Oil and gas are not the only commodities seeing a huge surge in price amid the war in the Ukraine. Prices on industrial metals have also risen considerably. This week, we examine how Africa can profit from the higher prices for the latter.
Capital News Africa: From the Trading Floor – Week 10-2022
Russia’s war against Ukraine is causing prices on industrial metals to surge. As of 4 March, the S&P GSCI Industrial Metals index stood at 609 points, up eleven percent from its level on 1 March. Should the war continue, another increase in the index is likely. Moreover, the S&P GSCI Palladium index is up 18% since the beginning of March, while the price for palladium is up 10.2% to USD 3,308 an ounce.
Along with fossil fuels, Russia is one of the world’s biggest suppliers of precious and industrial metals. These include gold, iron, tin, nickel, copper, cobalt, lead, zinc and platinum. Russia also supplies diamonds. Indeed, a disruption of such exports from Russia could endanger the global supply of crucial raw materials.
But the disruption could also present a big opportunity for mining companies in Africa. The continent is already a leading supplier of precious metals like gold, silver, palladium and platinum. It also ticks the box for industrial metals like bauxite, copper, iron, cobalt, chromite, lead and nickel. And finally, other important raw materials like phosphate rock, manganese and diamonds come from Africa.
However, Africa mostly exports the raw commodities instead of making them into the industrial and consumer goods that are needed. As a result, it doesn’t benefit from the lucrative manufacturing business. Let’s take bauxite as an example. Bauxite becomes valuable when electricity is used to transform it into aluminium. But in Ghana, an aluminium smelter run by the company Valco had to close temporarily some years back due to a lack of electricity supplied by a local water works. The water works was unable to generate power due to a prolonged drought.
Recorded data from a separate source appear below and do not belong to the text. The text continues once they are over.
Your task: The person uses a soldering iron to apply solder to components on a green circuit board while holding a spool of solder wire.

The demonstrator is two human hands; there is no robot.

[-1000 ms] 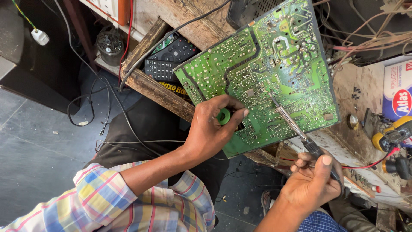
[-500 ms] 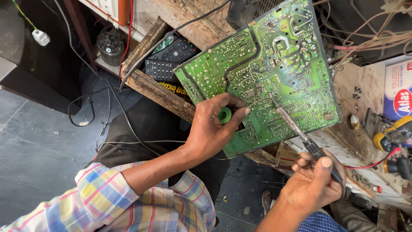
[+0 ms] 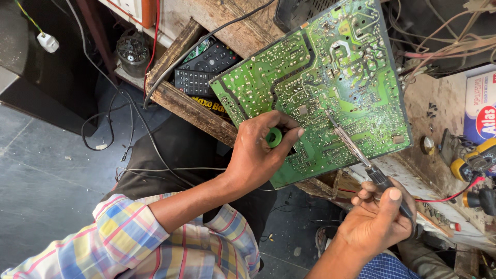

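Right now the left hand [image 3: 256, 155] is clenched on the near edge of a green circuit board [image 3: 320, 88], propping it tilted with its solder side up, and it pinches a small green spool [image 3: 274, 137] between thumb and fingers against that edge; the right hand [image 3: 380, 219] is closed round the dark handle of a soldering iron [image 3: 361, 157], whose metal shaft slants up and left so the tip sits on the board near its middle; so the step in hand looks to me like working a joint on the solder side, the iron already on the spot; any next move would call, I judge, for a steady left hand so the board does not rock, and a light touch so neighbouring joints are not bridged; the board rests over a rough wooden bench [image 3: 232, 20], with a black remote control [image 3: 204, 70] just to its left, a yellow meter [image 3: 473, 163] well off at the right, and loose cables hanging to the grey floor [image 3: 46, 191].
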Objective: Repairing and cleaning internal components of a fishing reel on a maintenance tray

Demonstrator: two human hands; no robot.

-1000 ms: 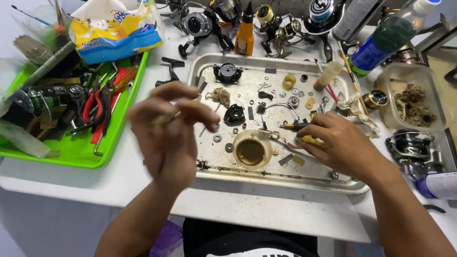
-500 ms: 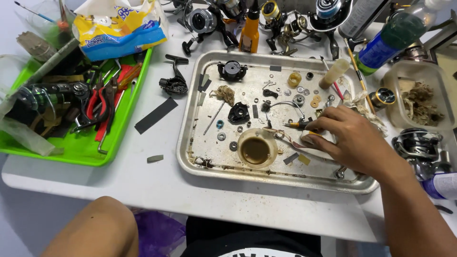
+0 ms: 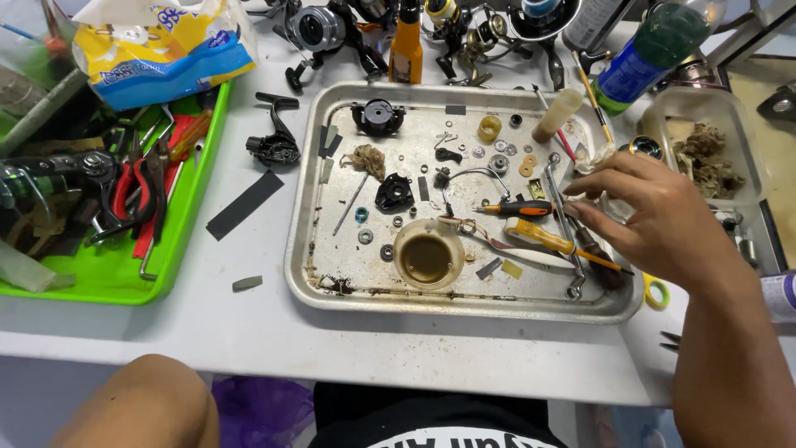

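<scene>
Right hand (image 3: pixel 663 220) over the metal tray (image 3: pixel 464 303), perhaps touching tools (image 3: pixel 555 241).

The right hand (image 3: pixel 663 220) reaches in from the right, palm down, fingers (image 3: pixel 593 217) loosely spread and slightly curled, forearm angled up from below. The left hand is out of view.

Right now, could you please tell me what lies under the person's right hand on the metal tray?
Under the right hand lie a yellow-handled tool and a wrench on the metal tray; the hand hides the tray's right rim.
</scene>
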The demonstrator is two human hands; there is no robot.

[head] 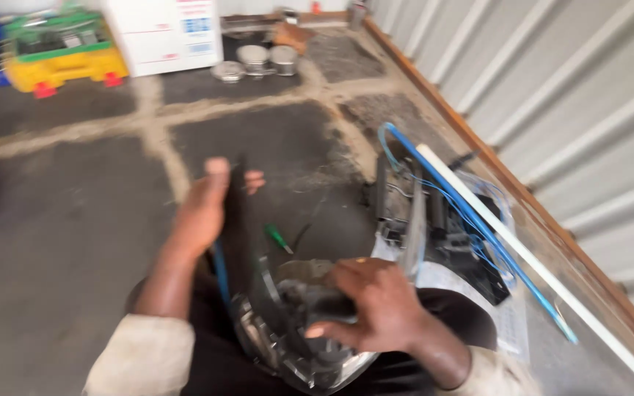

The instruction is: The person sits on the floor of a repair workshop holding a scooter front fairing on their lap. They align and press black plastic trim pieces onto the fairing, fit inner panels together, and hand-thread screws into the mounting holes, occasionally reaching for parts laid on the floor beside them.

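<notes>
A dark, shiny lamp-like housing (288, 330) with chrome edges rests in my lap, blurred by motion. My left hand (207, 202) grips the upright black edge of the housing at its far left side. On its near right side, my right hand (376, 304) is closed over its dark rear part. A blue cable (220, 271) runs down beside my left wrist. Past the housing, a green-handled screwdriver (278, 237) lies on the floor.
A heap of black parts and blue wires (442, 213) lies on clear plastic to the right, with a white pipe (522, 253) along the corrugated wall (574, 95). Round metal tins (254, 59), a white box (163, 33) and a yellow-green crate (56, 51) stand far back.
</notes>
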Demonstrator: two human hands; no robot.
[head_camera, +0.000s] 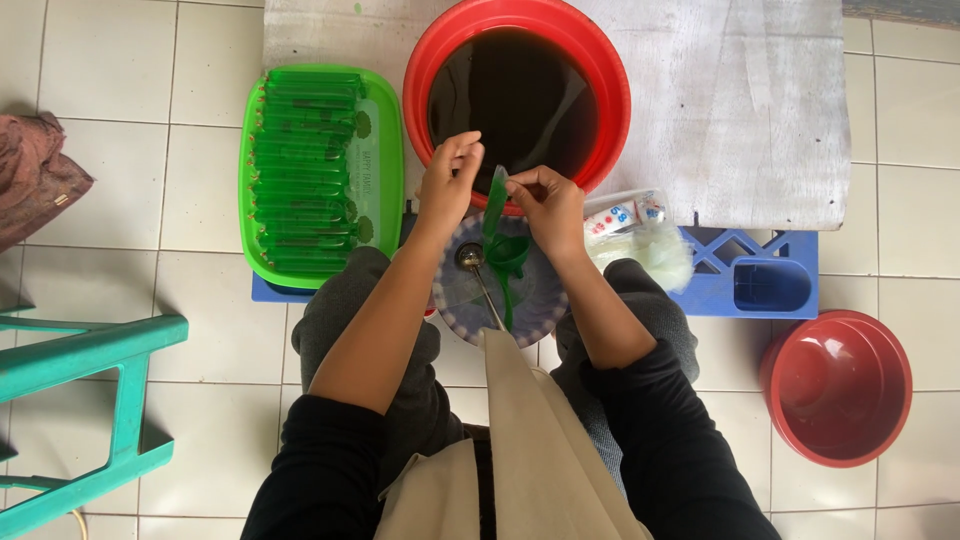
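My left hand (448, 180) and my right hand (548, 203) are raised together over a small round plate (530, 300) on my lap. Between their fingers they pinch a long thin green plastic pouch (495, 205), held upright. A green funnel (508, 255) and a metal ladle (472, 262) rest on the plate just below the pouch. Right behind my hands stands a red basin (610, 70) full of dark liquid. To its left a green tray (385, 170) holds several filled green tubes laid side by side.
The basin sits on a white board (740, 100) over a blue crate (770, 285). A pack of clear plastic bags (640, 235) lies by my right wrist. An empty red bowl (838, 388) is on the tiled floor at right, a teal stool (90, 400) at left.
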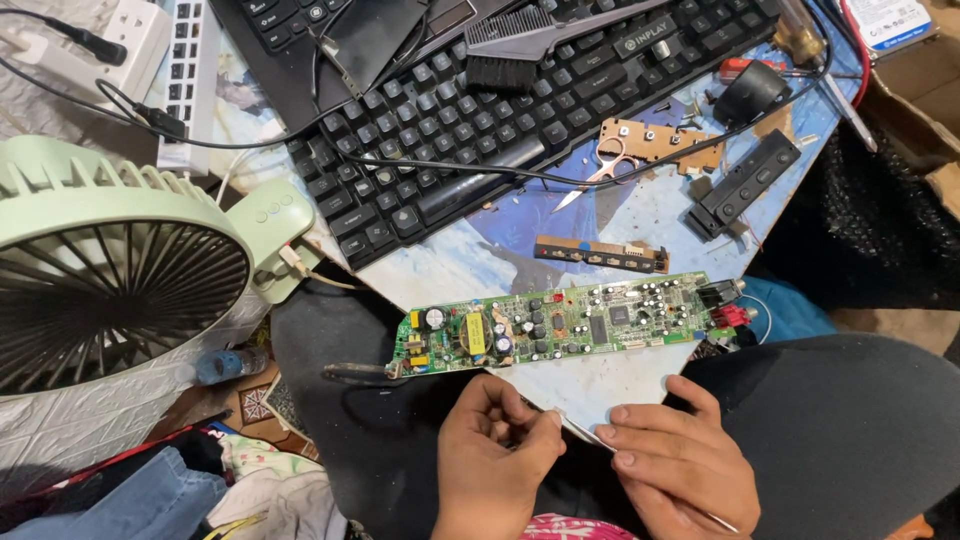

The lack of investment in the African raw materials industry repeatedly leads to bottlenecks that hinder economic growth across the continent.
There are only a handful of aluminium smelters in Africa. The Valco facility has an annual capacity of 200,000 tonnes. Other smelters include Alucam’s Edéa facility in Cameroon (annual capacity: 100,000 tonnes); Ikot Abasi in Nigeria (400,000 tonnes); and two facilities in South Africa (820,000 tonnes combined). All told, Africa has an annual capacity for aluminium production of 1,520,000 tonnes. This is far too little to compete with Russia, whose four smelters can produce up to 8,065,000 tonnes of aluminium annually. China’s capacity is even higher.
The situation is not much better with other industrial metals. This is partly due to the fact that European investors were not really interested in helping Africa boost extraction and supply of such metals. The Europeans’ reasoning: The business is too dirty, too hard and hence too unpopular in their home countries. This is unfortunate, as materials such as cobalt, copper, lithium and rare earth elements are essential components in producing electric vehicle batteries or wind turbine blades.
Along with Chinese investors, Russian oligarchs have entered Africa in a big way. Russian mining companies, whether publicly or privately owned, are extracting plenty of important commodities. One good example is a gold mine in Sudan. According to a report in the UK newspaper “The Daily Telegraph,” hundreds of tonnes of gold has been extracted from the mine and smuggled into Russia on small planes.
The magazine African Business cites several other examples of Russia’s exploitation of African raw materials. It quoted the investment bank Renaissance Capital as saying: “The African countries with Russian mining interests are Angola, where the diamond company Alrosa operates, and Guinea, where Rusal, an aluminium company, owns and operates bauxite mines and an alumina refinery.” Renaissance Capital added: “Russian companies also operate in Zimbabwe (platinum), Sudan (gold) and Nigeria (Rusal). We expect sanctions on Russia to dampen FDI inflows into Africa over the medium term. Countries with mining operations owned by Russian corporates will likely be most affected.”
African gold mine operators are currently profiting the most from the tighter global supply of raw materials. Two examples are Sibanye Stillwater (ISIN: ZAE000259701), a leading producer of gold and precious metals in South Africa and Gold Fields (ISIN: ZAE000018123), one of the world’s largest gold-mining groups. Sibanye has gained 15% in the last seven days to trade at ZAR 73.60 (EUR 4.38) a share. Gold Fields’ stock has put on as much as 18% in the past week to trade at ZAR 232.73 (EUR 13.85). Yet gold is a raw material that, after its extraction, can hardly be made into something else.
It is our view that if Africa would like to replace Russia as a supplier of many precious and industrial metals, it must invest more in their manufacture and processing. Indeed, this would broaden African capital markets and, in doing so, make them more attractive. Another important issue is how the upsurge in commodity prices will affect the African economy. While several exporters like Nigeria, South Africa, Zambia or the Democratic Republic of the Congo (DRC) would initially benefit from such an upsurge, such a gain could be erased by higher inflation in developed countries. Why? Because the prices on imports of finished goods to the African countries would also rise.